The listing below should be reproduced precisely, except for its images.

- [SUPPLIED INFORMATION]:
-- Opening Marker --
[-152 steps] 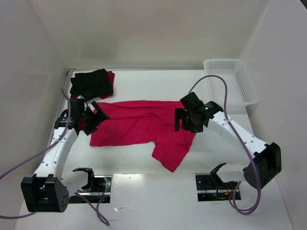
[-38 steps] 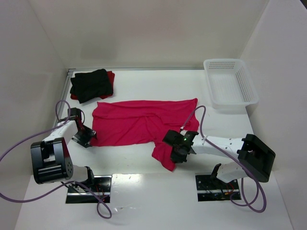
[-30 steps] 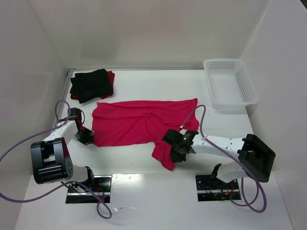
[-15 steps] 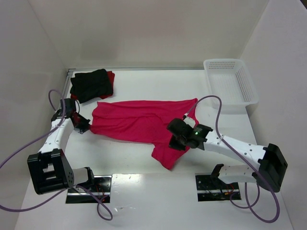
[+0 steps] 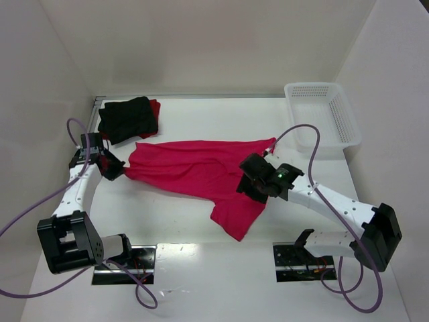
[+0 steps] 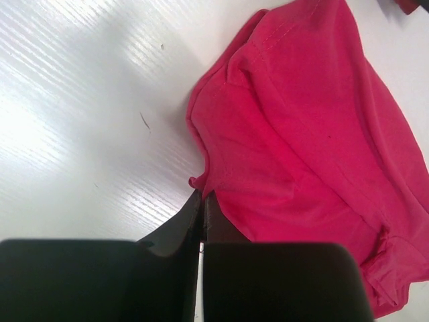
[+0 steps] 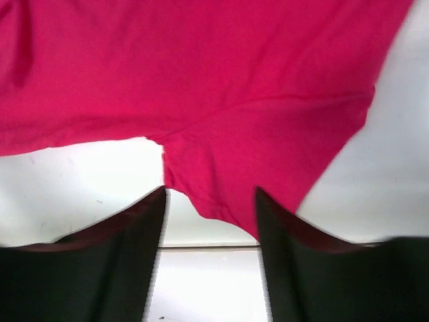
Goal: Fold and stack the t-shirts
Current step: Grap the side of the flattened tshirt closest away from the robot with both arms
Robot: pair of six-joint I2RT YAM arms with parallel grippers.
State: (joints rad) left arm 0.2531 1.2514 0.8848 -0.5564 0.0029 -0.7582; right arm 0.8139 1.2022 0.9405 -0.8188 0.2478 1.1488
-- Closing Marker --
- [ANSWER TO THE EXERCISE]:
[-152 steps] 
[-38 steps] 
[-30 steps] 
[-15 steps] 
[+0 steps] 
[+0 steps] 
[+0 steps] 
Goal: Fold and stack the t-shirts
Current step: Grap the side of the flattened tshirt closest away from the robot with both arms
Robot: pair of six-joint I2RT YAM arms with parallel grippers.
State: (joints rad) left arm 0.2531 1.2514 0.8848 -0.5564 0.0029 -0.7582; right arm 0.8139 1.2022 0.9405 -0.8188 0.2478 1.1488

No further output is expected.